| Task prompt |
Each line of the records that holds the word "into" should be copied out.

----- Given records

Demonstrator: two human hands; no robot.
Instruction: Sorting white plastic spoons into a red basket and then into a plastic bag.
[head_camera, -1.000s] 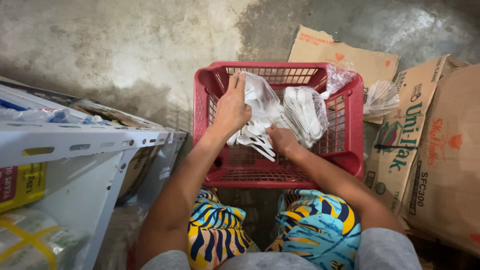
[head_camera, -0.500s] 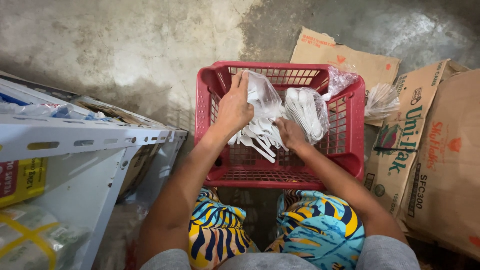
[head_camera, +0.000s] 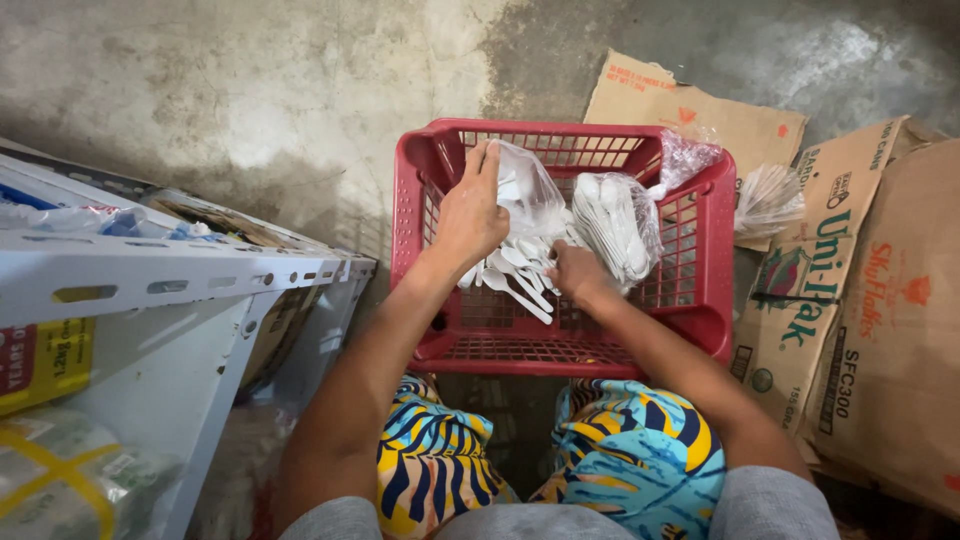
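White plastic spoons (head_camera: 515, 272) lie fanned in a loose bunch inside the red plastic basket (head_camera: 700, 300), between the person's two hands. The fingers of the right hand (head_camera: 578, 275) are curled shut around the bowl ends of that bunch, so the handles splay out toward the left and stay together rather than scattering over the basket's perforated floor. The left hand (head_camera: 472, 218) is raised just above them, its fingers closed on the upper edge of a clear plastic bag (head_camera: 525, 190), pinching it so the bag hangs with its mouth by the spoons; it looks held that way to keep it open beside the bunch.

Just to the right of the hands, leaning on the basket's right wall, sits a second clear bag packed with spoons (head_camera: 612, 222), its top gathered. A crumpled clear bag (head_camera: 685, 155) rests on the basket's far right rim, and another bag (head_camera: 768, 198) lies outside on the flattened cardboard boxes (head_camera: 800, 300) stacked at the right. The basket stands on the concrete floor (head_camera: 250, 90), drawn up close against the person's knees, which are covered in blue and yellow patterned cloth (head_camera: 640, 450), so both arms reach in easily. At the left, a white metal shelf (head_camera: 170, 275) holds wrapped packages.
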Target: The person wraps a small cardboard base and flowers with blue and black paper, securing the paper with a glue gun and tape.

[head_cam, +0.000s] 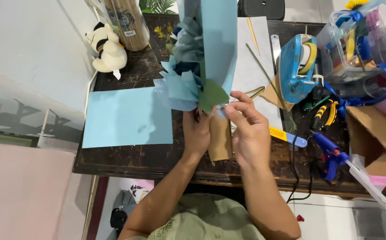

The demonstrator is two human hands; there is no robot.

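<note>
We hold a paper flower bouquet (188,75) upright above the dark tabletop (126,155). Our left hand (197,133) grips its stem from below, just right of the light blue paper sheet (126,118); our right hand (246,129) pinches the wrap edge beside the green leaf (213,95). We judge we are fixing the wrapping; securing it next calls for a steady grip. The blue tape dispenser (297,66) and glue gun (328,153) lie further right.

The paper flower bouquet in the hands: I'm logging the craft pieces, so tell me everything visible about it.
The paper flower bouquet is made of ruffled light-blue, grey-blue and dark-blue paper blooms with a green paper leaf at its base, backed by a tall light-blue sheet. It is held upright above the dark table. The left hand grips it from below; the right hand pinches near the leaf.
</note>
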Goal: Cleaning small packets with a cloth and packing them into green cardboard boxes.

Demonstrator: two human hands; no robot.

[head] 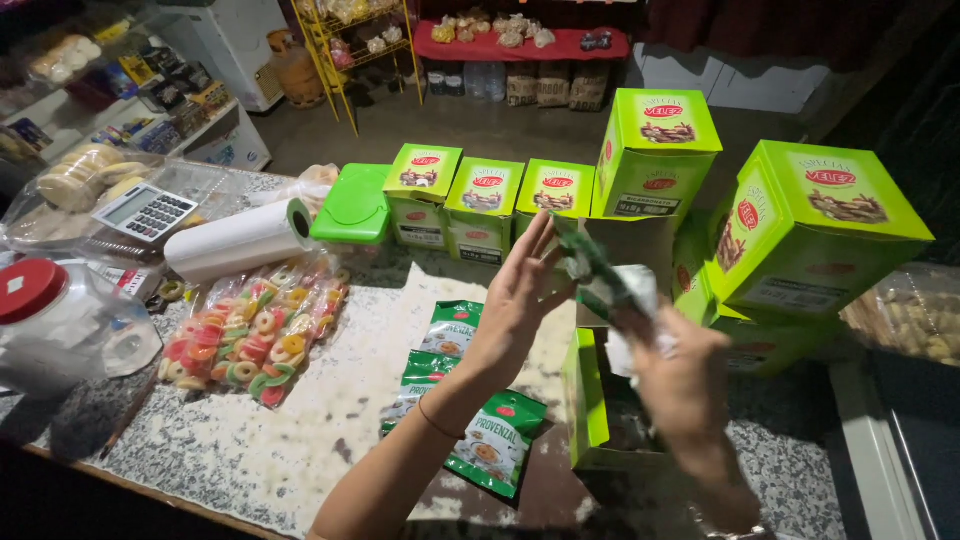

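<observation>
Green-and-white packet (598,280) is up in the air over the open green box (592,400), blurred. Right hand (680,385) grips it from below. Left hand (520,295) is open, fingers spread, touching its left edge. More green packets (480,430) lie flat on the granite counter (250,450) just left of the box.

A bare stretch of the speckled stone tabletop (300,440) lies open between the clear bags of ring-shaped gummy sweets (255,335) and the green foil snack packets (470,400). Rightward, the open green cardboard box (600,410) blocks passage. Behind, a row of small green cardboard cartons (485,205) and larger stacked green cartons (815,225) wall off the far edge. The white paper roll (240,240) bars the left rear.
</observation>
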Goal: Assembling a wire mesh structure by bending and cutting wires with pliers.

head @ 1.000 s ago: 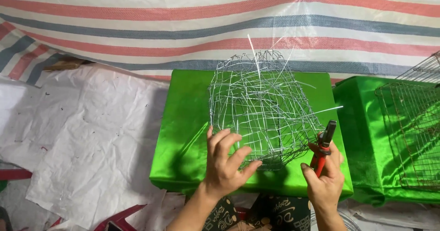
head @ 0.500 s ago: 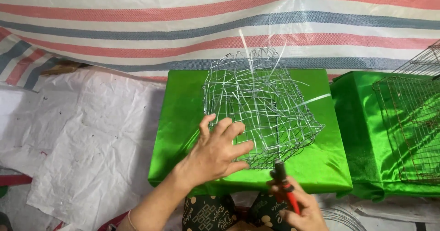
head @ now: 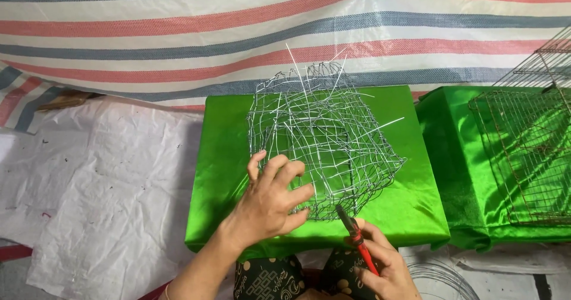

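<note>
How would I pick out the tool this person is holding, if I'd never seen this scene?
Find the bright green table in the middle, with a tangled wire basket on it. At its near edge the right hand grips the pliers. They are the only red-handled thing there, dark jaws pointing up at the basket's bottom.

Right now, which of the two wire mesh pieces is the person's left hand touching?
The left hand rests on the shiny, crumpled wire basket on the middle green-covered table. The other, a darker, rusty flat-gridded wire cage, stands untouched at the far right.

No packages, labels, signs or screens.
Nothing of that kind shows anywhere in this view from the head camera.
</note>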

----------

| Result |
Instruction: Sorting white plastic spoons into a red basket and then into a plastic bag.
Goal: Cleaning small packets with a cloth and packing them into green cardboard boxes.

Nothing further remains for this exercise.